◆ **WHAT THE TASK ASKS**: Down to the last line, reproduce the data below exactly.

◆ **GIVEN INFORMATION**:

"""

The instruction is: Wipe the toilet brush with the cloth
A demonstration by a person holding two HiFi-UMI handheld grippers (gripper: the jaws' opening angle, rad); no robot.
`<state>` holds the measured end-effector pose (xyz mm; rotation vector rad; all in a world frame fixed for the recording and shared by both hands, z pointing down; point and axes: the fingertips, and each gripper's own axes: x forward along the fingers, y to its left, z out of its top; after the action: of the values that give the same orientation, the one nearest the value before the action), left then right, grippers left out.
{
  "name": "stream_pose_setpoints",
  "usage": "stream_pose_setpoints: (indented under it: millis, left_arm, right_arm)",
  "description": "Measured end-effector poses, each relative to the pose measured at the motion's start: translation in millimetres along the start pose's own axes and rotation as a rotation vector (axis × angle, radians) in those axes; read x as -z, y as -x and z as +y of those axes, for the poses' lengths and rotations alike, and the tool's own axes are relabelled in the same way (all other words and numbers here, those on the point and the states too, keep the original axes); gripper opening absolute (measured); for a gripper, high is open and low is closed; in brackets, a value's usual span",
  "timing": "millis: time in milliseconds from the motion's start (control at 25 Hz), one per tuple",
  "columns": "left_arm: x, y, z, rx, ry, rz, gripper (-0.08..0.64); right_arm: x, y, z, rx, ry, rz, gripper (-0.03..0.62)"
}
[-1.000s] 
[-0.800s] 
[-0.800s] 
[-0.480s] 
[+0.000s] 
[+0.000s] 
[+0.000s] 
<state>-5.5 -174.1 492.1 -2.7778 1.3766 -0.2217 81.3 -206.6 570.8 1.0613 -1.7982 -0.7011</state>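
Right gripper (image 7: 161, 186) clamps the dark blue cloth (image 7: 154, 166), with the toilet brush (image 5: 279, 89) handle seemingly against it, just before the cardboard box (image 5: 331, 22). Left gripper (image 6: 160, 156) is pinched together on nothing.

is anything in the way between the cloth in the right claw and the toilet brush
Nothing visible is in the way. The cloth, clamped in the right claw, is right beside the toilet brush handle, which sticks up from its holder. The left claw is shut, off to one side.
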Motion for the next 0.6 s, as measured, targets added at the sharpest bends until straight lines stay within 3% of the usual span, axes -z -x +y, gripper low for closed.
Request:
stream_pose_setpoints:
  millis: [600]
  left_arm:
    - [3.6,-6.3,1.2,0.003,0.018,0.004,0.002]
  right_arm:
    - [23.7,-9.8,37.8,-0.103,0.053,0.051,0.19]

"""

◆ **RESULT OF THIS TASK**:
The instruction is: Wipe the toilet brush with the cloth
A demonstration by a person holding two HiFi-UMI handheld grippers (gripper: the jaws' opening angle, rad); no robot.
`<state>` holds the measured end-effector pose (xyz mm; rotation vector rad; all in a world frame fixed for the recording and shared by both hands, z pointing down; point and axes: the fingertips, and each gripper's own axes: x forward along the fingers, y to its left, z out of its top; after the action: of the values that give the same orientation, the one nearest the value before the action), left then right, grippers left out.
{
  "name": "stream_pose_setpoints",
  "usage": "stream_pose_setpoints: (indented under it: millis, left_arm, right_arm)",
  "description": "Measured end-effector poses, each relative to the pose measured at the motion's start: translation in millimetres along the start pose's own axes and rotation as a rotation vector (axis × angle, radians) in those axes; read x as -z, y as -x and z as +y of those axes, for the poses' lengths and rotations alike, and the tool's own axes are relabelled in the same way (all other words and numbers here, those on the point and the states too, keep the original axes); gripper opening absolute (measured); for a gripper, high is open and low is closed; in brackets, a value's usual span",
  "timing": "millis: time in milliseconds from the motion's start (control at 25 Hz), one per tuple",
  "columns": "left_arm: x, y, z, rx, ry, rz, gripper (-0.08..0.64); right_arm: x, y, z, rx, ry, rz, gripper (-0.03..0.62)"
}
[-1.000s] 
[-0.800s] 
[-0.800s] 
[-0.480s] 
[+0.000s] 
[+0.000s] 
[+0.000s] 
<state>-5.5 -174.1 492.1 -2.7778 1.3766 -0.2217 81.3 -206.6 570.8 1.0613 -1.7982 -0.7011</state>
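Right gripper (image 7: 161, 186) clamps the dark blue cloth (image 7: 154, 166), with the toilet brush (image 5: 279, 89) handle seemingly against it, just before the cardboard box (image 5: 331, 22). Left gripper (image 6: 160, 156) is pinched together on nothing.

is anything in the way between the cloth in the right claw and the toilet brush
Nothing visible is in the way. The cloth, clamped in the right claw, is right beside the toilet brush handle, which sticks up from its holder. The left claw is shut, off to one side.
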Motion for the next 0.6 s, as measured, targets added at the sharpest bends until straight lines stay within 3% of the usual span, axes -z -x +y, gripper low for closed.
Request:
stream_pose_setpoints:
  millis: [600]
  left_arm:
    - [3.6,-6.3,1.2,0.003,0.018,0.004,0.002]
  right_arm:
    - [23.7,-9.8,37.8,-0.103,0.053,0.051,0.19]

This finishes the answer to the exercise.